7. You are now authenticated both towards Firebase and Microsoft

8. I have also added an extra layer of security, by checking that the ID i got from Microsoft, is the same ID stored in the authenticated account from Firebase.

Answer 2

I've created an example here for Firebase web and browser-based federated authentication. The authentication response from Azure AD is validated by a function, a custom firebase token is minted and sent to the front-end; which is sent to the Firebase Auth service.

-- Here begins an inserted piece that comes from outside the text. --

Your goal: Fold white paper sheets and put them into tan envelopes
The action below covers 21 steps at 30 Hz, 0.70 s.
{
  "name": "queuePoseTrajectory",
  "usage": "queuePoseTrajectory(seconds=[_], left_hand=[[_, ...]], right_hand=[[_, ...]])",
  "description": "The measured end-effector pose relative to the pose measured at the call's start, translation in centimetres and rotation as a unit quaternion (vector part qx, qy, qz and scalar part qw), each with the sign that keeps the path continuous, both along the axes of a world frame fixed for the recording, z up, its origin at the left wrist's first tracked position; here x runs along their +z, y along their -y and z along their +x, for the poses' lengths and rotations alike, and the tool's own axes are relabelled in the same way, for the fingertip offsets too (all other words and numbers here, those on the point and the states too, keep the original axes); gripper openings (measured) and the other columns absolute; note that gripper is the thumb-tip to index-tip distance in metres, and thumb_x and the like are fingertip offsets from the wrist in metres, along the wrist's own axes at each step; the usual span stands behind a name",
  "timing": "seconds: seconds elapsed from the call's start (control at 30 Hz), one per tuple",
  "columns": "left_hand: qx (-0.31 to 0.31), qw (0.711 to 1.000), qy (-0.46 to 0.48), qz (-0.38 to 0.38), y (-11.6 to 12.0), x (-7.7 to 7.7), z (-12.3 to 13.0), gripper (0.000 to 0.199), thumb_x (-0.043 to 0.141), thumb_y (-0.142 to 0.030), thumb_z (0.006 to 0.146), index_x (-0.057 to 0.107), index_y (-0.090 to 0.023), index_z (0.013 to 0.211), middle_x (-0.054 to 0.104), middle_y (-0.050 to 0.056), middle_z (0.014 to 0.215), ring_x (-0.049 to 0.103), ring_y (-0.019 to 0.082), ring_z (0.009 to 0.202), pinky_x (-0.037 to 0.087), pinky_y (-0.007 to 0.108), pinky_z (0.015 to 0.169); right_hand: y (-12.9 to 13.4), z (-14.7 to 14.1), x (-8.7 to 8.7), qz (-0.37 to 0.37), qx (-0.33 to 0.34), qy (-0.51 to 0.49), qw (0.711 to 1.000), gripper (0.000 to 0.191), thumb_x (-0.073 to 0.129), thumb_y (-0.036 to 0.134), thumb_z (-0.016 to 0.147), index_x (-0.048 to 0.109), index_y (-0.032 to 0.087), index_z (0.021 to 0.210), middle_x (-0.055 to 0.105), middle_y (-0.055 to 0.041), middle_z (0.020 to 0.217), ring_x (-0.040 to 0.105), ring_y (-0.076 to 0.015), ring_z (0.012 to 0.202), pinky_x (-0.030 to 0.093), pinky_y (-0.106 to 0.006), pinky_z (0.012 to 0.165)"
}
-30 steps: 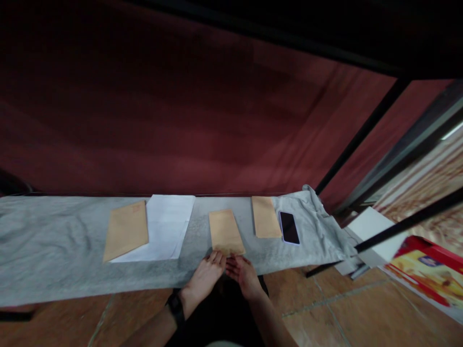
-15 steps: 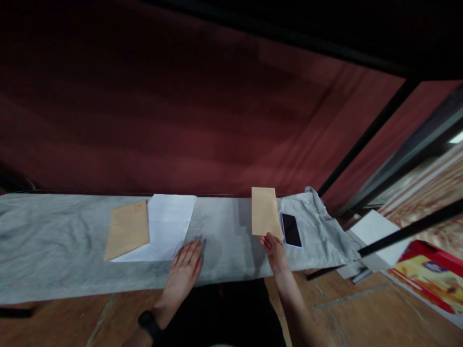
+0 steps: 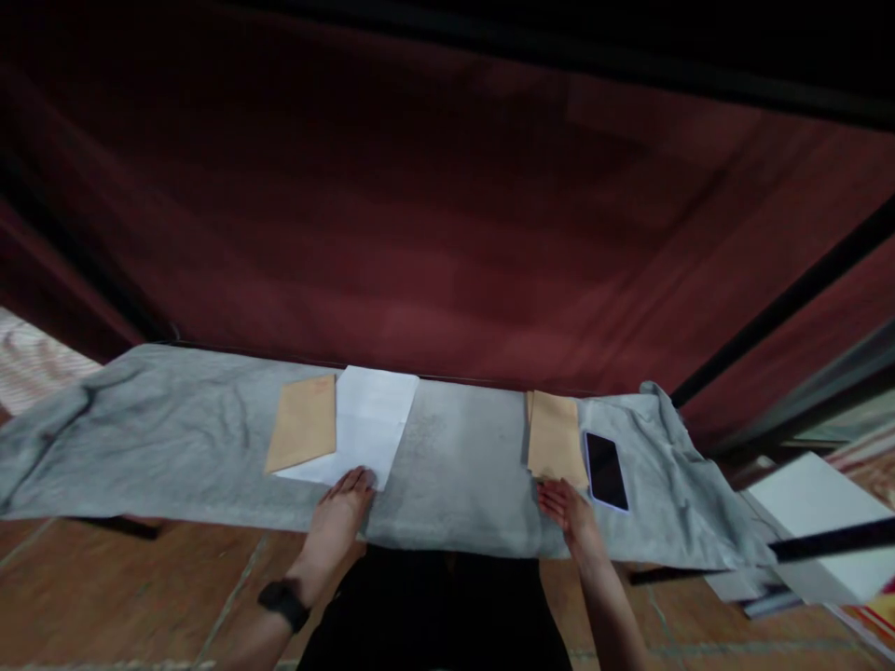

Guide with more elaboration on the flow: https://medium.com/@alex.wauters/how-to-integrate-a-firebase-web-app-with-azure-active-directory-b5c0f01a0c24

Answer 3

It's a lot simpler than you think. After you authenticate with Microsoft, and you get a Microsoft credential, you just need to get the associated Microsoft user ID for that credential. You can then mint a Firebase custom token and set the Firebase uid to that same Microsoft user ID. For example you can do it as follows with the Firebase Admin Node.js SDK:

admin.createCustomToken(msftUid, additionalUserClaims)
  .then(customToken => {
    // Return this to the client.
  })

After you send it back to the client, you then call signInWithCustomToken(customToken) which would sign in the same user with Firebase Auth. That user will have currentUser.uid equal to the Microsoft user ID.